Von Spreckelsen suffers from these drawbacks as a sculptor whose masterpiece becomes slowly but surely chipped by powers. Studdy and just, as well as religious – an off -competition scene shows it by playing virtually to the organ of a church that he designed in Denmark – he is not prepared to face a French system led by bureaucrats at war accomplices for the good graces of the president.
Bang is perfect for this kind of role, playing an imposing figure which can be both distant and self -centered, and whose large stature decreases as the film progresses. Although we spent a lot of time with the architect at work, we do not see much of the personal life of Von Spreckelsen beyond the perfectly merged relationship that he seems to have with his wife and trading partner, Livse Babett Knudsen). But even this link ends up broke while the project has trouble moving forward as planned.
The representation of Demoustier de The Long – It took seven years from start to finish – and a sordid affair behind the construction of the Grande Arc is a story of lost illusions, with Von Spreckelsen as an erroneous genius who won the architectural lottery and ended up paying a high price for that.

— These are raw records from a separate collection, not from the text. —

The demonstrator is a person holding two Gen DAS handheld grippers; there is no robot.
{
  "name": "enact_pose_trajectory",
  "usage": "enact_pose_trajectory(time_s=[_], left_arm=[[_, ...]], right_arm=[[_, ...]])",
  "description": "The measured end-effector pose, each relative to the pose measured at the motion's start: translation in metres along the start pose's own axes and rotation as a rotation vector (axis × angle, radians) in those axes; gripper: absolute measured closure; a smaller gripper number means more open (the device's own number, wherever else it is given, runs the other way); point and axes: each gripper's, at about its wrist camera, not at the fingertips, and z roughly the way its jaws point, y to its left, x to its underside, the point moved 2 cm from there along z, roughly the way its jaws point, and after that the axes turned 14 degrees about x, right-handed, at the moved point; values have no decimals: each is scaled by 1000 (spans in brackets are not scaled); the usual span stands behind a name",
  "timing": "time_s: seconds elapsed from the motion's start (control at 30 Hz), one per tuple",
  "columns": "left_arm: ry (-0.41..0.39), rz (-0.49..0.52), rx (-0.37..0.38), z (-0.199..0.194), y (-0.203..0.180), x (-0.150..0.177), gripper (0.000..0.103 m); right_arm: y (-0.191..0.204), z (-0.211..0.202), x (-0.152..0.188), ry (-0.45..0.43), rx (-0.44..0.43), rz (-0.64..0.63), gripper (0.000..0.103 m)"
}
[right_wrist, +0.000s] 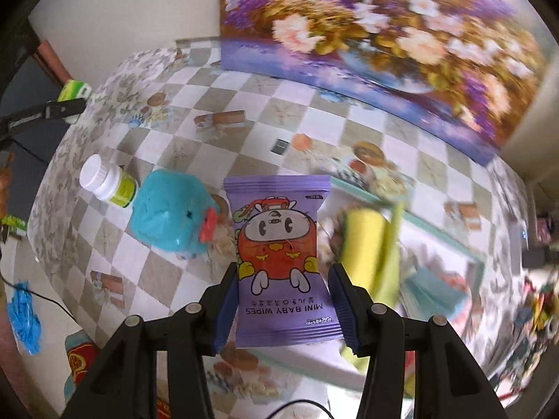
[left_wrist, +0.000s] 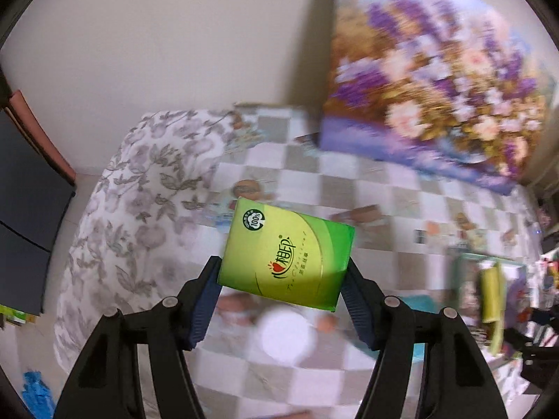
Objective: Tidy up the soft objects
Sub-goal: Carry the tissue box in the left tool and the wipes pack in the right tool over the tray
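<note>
My left gripper (left_wrist: 281, 272) is shut on a green tissue pack (left_wrist: 286, 255) and holds it above the checkered tablecloth (left_wrist: 349, 181). My right gripper (right_wrist: 281, 276) is shut on a purple pack of mini baby wipes (right_wrist: 279, 262) with a red cartoon figure, held above the table. A yellow-green cloth (right_wrist: 370, 251) lies in a teal-rimmed tray (right_wrist: 436, 237) just right of the wipes. The left gripper with its green pack (right_wrist: 73, 90) also shows at the far left of the right wrist view.
A blue plush toy (right_wrist: 171, 209) with a red beak and a white-capped bottle (right_wrist: 104, 181) lie left of the wipes. A flower painting (right_wrist: 384, 24) leans against the wall behind the table. A blue glove (right_wrist: 22, 317) lies on the floor.
</note>
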Motion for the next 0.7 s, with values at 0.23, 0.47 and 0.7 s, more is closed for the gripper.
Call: enact_pose_trajectory(time_s=[0.23, 0.47, 0.7], left_arm=[[-36, 63, 95, -23, -96, 42, 35], [-8, 126, 150, -10, -182, 86, 35], [61, 141, 190, 29, -240, 128, 35]], right_arm=[[-52, -9, 53, -21, 19, 188, 49], [-98, 2, 116, -5, 50, 360, 49], [-131, 27, 160, 55, 74, 517, 49]])
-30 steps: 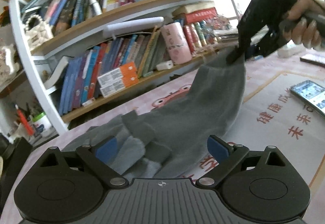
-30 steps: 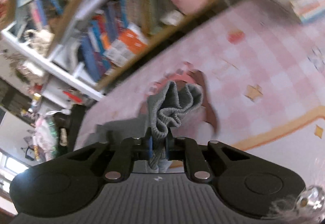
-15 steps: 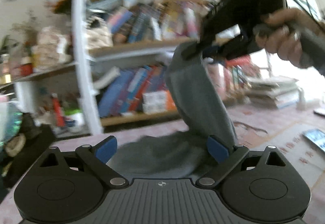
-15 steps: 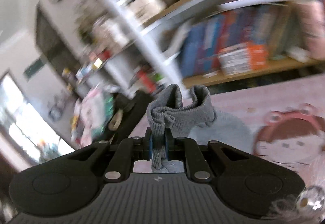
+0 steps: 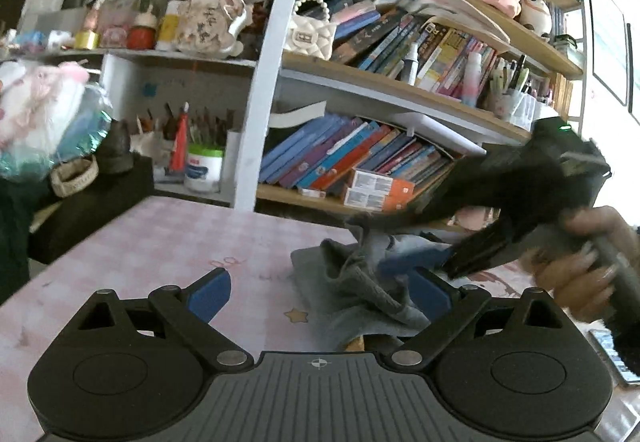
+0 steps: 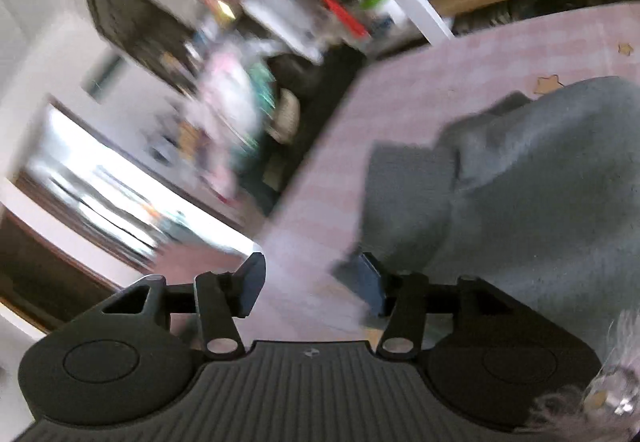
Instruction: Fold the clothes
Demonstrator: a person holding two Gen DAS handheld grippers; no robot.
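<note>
Released now: right tongs spread wide, nothing between the blue pads, where half a second ago the same pads were clamped on a bunched ribbed hem held up in the air. Dropped along with that, the grey garment, lying slumped on the pink checked table and touching the right-hand pad only from the outside. Motion blur over the room behind, so probably still swinging away from the drop.

Seen from the left wrist, the same right tongs low over the cloth, held in the person's hand, with the grey garment doubled into a rumpled heap just ahead, near the star print on the table. Left tongs also gaping and empty, hovering just short of the heap, one pad beside its edge. Bookshelf behind, well apart from the work.

Judged from this: lifted end carried over and laid down, so one fold made, though loosely. Ribbed edge puckered and standing up rather than flat. Next likely a press or tug to smooth the layers, or a fresh grip for a second fold.
</note>
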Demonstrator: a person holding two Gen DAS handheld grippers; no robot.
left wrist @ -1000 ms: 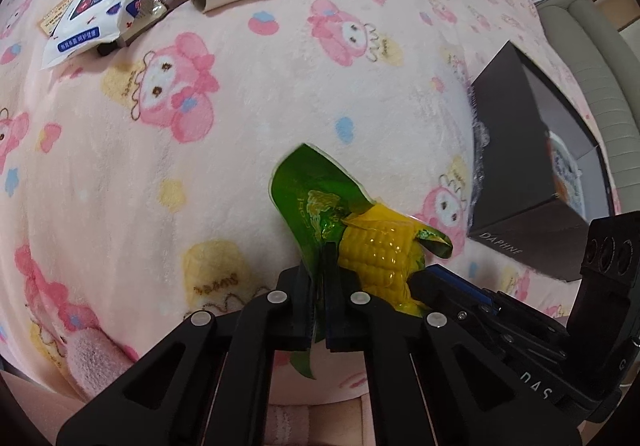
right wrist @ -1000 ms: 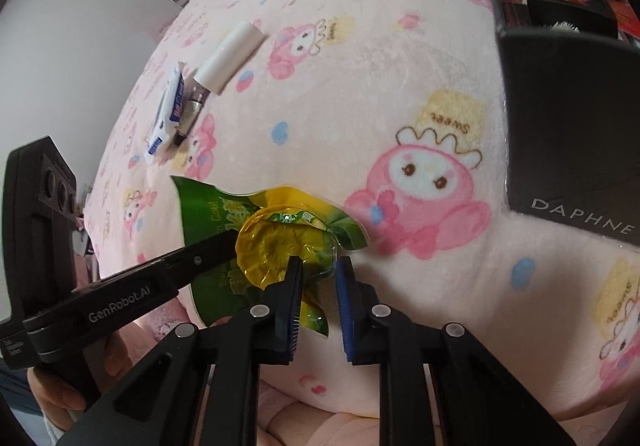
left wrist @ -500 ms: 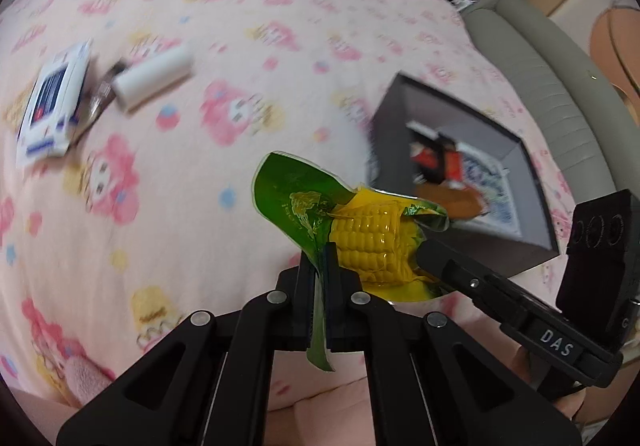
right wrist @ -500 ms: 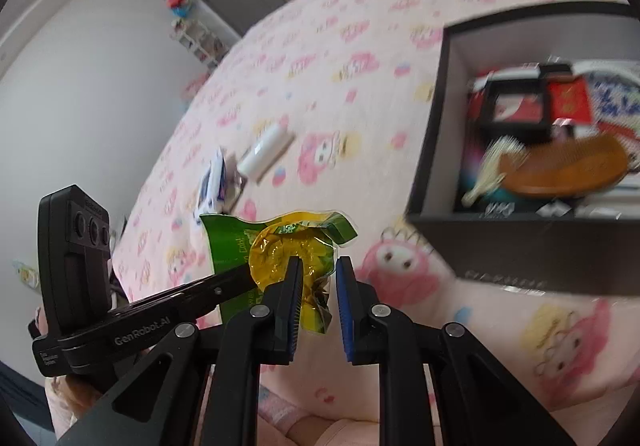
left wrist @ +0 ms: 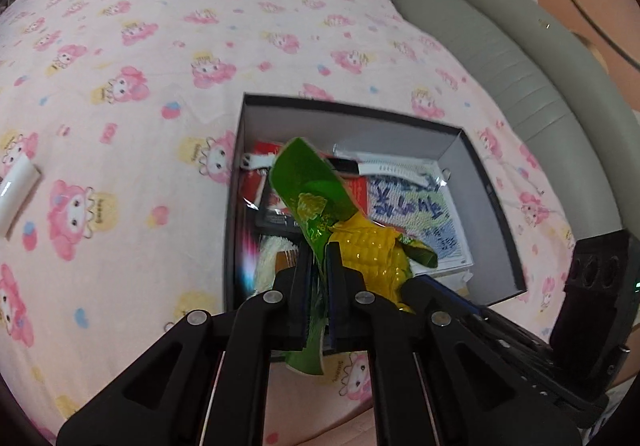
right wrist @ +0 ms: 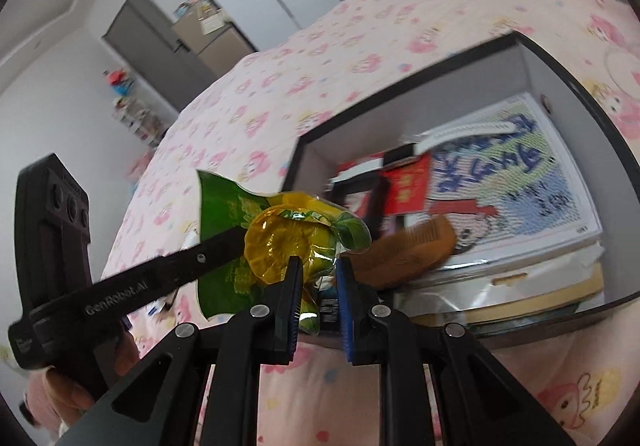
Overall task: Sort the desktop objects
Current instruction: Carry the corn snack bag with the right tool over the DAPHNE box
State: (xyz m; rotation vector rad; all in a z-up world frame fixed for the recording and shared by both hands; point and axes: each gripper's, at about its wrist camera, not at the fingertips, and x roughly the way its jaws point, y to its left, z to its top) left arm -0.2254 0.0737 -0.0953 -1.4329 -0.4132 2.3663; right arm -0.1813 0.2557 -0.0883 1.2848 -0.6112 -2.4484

There are intelligent pieces of humor through Emovie, especially involving all the mangactions of the French, but the history of the Dane ends with a resolutely dark note.
What the film does not show is how the creation of Von Spreckelsen is still standing today, surrounded by skaters, breaks and hordes of teenagers dragging under its colossal white walls – or more like light gray walls (it was another point of snack for the architect). It may not be the perfect cube he was considering, but he marks the city of Paris as much as all the other famous buildings.